Copyright law and trademark law are both very important to comic book creators. As an intellectual property lawyer, these are the two areas of law I deal with the most. They are also areas of law that can be easily confused, but they protect very different things.
Copyright law at its most basic level protects a creative work. It protects the way a work is written or drawn. It gives the creator of the work the right to recreate it, publish it, and create derivate works based upon it. It also prevents unauthorized uses of the work that infringe on the creator’s rights.
Trademark law serves a different purpose. A trademark is “[a] word, phrase, or logo, or other graphic symbol used by a manufacturer or seller to distinguish its product or products from those of others.” The purpose of a trademark is to identify a seller’s legitimate goods in the marketplace and to prevent consumer confusion. A trademark does not protect the title of a single creative work. However, it can protect the title of periodical publications, such as comic books. It does not protect the name of a character unless that character’s name also serves as a trademark.
A comic book series can be protected by both copyright and trademark law. The art and story in a comic book are protected by copyright law. The depictions of the characters, such as their design and character attributes, are also be protected by copyright. The title of the work is protected by trademark law.
The most prominent example of how these differing laws interact in comic book publishing is Captain Marvel. As I’ve discussed before, Fawcett introduced the character Captain Marvel in the late 1930s. After DC Comics brought a copyright infringement lawsuit against Fawcett by DC Comics, Fawcett stopped publishing the character because the court found that the character infringed on DC’s copyrights to Superman. Had Fawcett continued publishing the character, Fawcett would have been found to have committed additional copyright infringement. (Note: I still believe the decision to be incorrect, but that was what the court decided.)
Subsequently, Marvel Comics obtained a trademark registration to publish a comic book using the title Captain Marvel.
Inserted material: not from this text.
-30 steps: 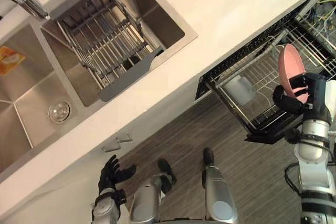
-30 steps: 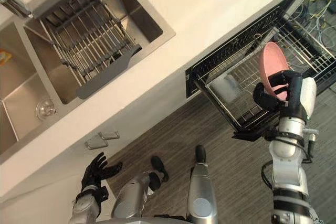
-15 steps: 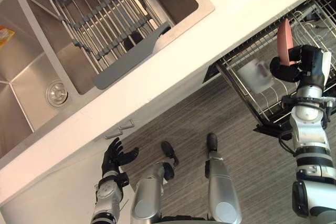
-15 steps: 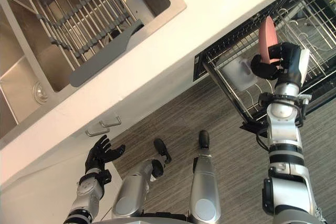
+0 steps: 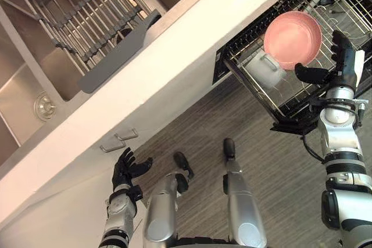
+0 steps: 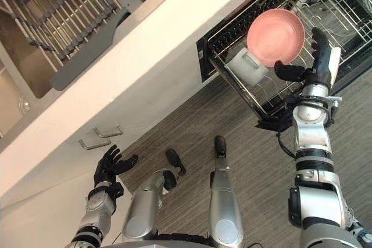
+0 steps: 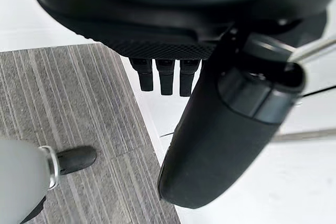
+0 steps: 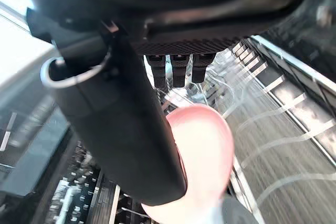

Marvel Comics introduced a new character using the same name, and continued to publish comic books titled Captain Marvel. When DC Comics obtained the rights to use Fawcett’s Captain Marvel, they were prohibited from calling the book Captain Marvel due to Marvel’s ownership of the Captain Marvel trademark registration covering comic books. Hence, DC published the stories of Fawcett’s Captain Marvel character under the title Shazam!
Two characters with the same name can coexist simultaneously. If they are not copies of each other, or close imitations, then they do not violate copyright law. If the works in which they are published do not include their name, then trademark law is not a concern. However, if one character is published in a work that includes their name, such as Captain Marvel, then another publisher with a character using the same name would be prohibited from using that character’s name in their title.
Generally speaking, it is advisable to avoid using the name of a character that already exists. Even if copyright law isn’t a concern, the elements of trademark law could trip up the unwary.You might find yourself in an undesirable situation, such as a threat of a lawsuit or the inability to use your character’s name as the title of your book. As I mentioned in my Comics Startup 101 post, a clearance search is the best way to protect yourself from unwittingly running afoul of trademark law.
 Black’s Law Dictionary, 2nd Pocket Ed.